State Radio, a Boston-based alt-rock trio led by Chad Stokes Urmston of Dispatch, brought head-banging political jams and activism to the Majestic Theatre this weekend.
Following the light acoustic tunes of opener Sarah Jaffe, State Radio took the stage and fired up the crowd with heavier rock jams. Opening with “Take Cover,” a song off its new album, Rabbit Inn Rebellion, and the old favorite “Mr. Larkin,” the group smoothly transitioned from mellow into full-on rock.
The college-aged crowd, clad in flannel and sporting Novembeards, packed in close to the stage, nodding their heads and singing along with Urmston. While Urmston and the band didn’t stop to address the crowd directly until well into the show, they managed to command the emotion of their fans.
The trio, accompanied by guitarist Matt Embree of RX Bandits, took a seemingly new approach to this show as compared to those of previous tours. The band was looser, louder and drifted into long grooving jams several times, most notably during “Gang of Thieves,” about midway through their set.
Throughout the show, Mike “Maddog” Najarian banged out beats on the drums and brought the energy. Bassist Chuck Fay, dressed smartly in a fedora, two-stepped and smiled at fans, clearly enjoying himself. Embree filled out the sound with strong guitar riffs, and Urmston, whipping around his mop of curls, loudly proclaimed State Radio’s activist message with crisp vocals.
The audience could sense the natural chemistry on stage. As State Radio delved further into its set, the crowd went from toe tapping and head nodding to outright moshing.
The set hardly promoted the band’s new album, featuring only its “Freckled Mary” and “Big Man” after the opening track, both of which the crowd enjoyed. However, the seasoned fans in the crowd undoubtedly preferred the old classics, and State Radio didn’t mess around with this loyal fan-base — it focused on revitalizing old favorites.
The crowd loved the reggae rock “Good Graces,” a song about a man looking back at the corruption of the Catholic Church during his childhood in Boston. Urmston often turned it over to the fans, and they sang along, “Remember how we tried / just to stay in your good graces / while you were washing all our faces. / Whoa, remember how we lied / just to stay in your good graces.”
Another highlight was “Fall of the American Empire,” which transitioned into a State Radio version of Biz Markie’s “Just A Friend.”
Other old songs included “People to People,” “Arsenic and Clover,” “Doctor Ron the Actor,” “Knights of Bostonia” and a great performance of the reggae-heavy “Waitress.”
Urmston brought out his famous Castrol oil can guitar near the end of the show for “Calling All Crows.” The guitar, made entirely of recycled materials, was reportedly given to him by a friend who bought it in South Africa.
Urmston stopped to give a shout-out to the members of Habitat for Humanity in the crowd for their work building homes earlier that day with Calling All Crows, an activist group founded by State Radio.
The band finished the set with the ska-infused “CIA.” Again, Urmston connected with the audience through the lyrics, often letting fans sing along and fill them in.
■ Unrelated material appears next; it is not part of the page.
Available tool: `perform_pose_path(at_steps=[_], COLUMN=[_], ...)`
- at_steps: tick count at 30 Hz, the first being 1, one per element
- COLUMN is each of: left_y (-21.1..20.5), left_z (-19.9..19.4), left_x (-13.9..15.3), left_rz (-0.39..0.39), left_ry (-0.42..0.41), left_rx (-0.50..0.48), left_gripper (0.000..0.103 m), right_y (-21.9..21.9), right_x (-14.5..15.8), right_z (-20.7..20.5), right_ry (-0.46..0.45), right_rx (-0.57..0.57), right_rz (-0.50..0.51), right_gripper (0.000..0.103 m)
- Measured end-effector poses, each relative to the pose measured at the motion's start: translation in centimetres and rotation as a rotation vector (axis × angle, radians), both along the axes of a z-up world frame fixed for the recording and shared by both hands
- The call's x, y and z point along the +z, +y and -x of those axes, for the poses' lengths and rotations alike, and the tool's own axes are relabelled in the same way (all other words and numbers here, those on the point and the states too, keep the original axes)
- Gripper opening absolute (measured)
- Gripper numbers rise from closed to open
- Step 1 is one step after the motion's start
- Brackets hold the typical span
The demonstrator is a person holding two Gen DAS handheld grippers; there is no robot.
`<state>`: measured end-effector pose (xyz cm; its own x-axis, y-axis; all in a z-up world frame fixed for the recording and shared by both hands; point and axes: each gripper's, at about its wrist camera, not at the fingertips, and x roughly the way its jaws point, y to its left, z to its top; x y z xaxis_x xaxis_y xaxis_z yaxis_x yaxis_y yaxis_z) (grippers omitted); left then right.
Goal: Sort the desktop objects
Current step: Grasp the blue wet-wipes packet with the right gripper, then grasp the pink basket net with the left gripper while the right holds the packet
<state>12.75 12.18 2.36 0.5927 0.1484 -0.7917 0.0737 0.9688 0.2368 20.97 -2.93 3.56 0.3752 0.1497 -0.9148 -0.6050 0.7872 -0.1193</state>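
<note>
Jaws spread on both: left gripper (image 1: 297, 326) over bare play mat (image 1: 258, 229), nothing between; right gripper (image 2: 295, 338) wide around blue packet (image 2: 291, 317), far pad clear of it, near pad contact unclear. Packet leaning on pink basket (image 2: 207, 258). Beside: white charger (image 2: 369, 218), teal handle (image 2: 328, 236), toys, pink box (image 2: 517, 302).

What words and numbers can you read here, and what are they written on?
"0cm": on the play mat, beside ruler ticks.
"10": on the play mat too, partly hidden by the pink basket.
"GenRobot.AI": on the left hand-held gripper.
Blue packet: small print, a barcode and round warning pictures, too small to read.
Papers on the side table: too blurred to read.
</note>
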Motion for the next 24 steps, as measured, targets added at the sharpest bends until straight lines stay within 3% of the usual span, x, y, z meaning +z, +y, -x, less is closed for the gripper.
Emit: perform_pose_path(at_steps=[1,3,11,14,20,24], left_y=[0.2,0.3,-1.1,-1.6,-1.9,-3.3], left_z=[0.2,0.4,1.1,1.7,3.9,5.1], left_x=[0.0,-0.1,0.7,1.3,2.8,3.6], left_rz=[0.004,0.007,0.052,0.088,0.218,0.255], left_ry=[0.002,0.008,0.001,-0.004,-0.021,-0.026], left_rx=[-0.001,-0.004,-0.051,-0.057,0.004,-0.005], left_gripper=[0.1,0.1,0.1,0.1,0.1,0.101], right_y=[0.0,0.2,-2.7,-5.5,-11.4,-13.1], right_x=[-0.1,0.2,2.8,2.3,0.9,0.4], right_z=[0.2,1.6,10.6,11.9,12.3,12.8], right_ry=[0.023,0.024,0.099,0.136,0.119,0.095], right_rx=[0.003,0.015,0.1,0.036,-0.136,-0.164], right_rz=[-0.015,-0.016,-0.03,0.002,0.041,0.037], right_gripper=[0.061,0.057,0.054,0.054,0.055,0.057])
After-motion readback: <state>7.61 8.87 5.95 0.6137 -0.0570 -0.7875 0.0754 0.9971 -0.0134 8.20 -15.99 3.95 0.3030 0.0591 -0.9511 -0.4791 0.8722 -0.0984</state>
State Radio then left stage, provoking loud cheers and stomps from the audience for an encore.
The quartet returned moments later for the spirited “Olli Olli.” In true State Radio form, Urmston also took a moment to explain the stage backdrop — a huge number 1,138 printed starkly in black and white. According to Urmston, this number represents the number of rights gained through marriage, rights that are currently being denied to gay couples in states across the country. In conjunction with the State Radio tour, Calling All Crows has been working to inform fans and citizens across the country about these basic human rights.
After Urmston’s explanation, the crowd cheered with support and approval as the band played its final song, the poignant “Camilo.”
“Doorbells are ringing with boxes of bones,” Urmston sang out. “From another land’s war torn corners / to a prison cell in my own. / Punish me for not taking your orders, / but don’t lock me up for not leavin’ my home.”
With those last words, State Radio fans spilled back onto the streets of Madison, alt-rock tunes and political messages swirling in their heads.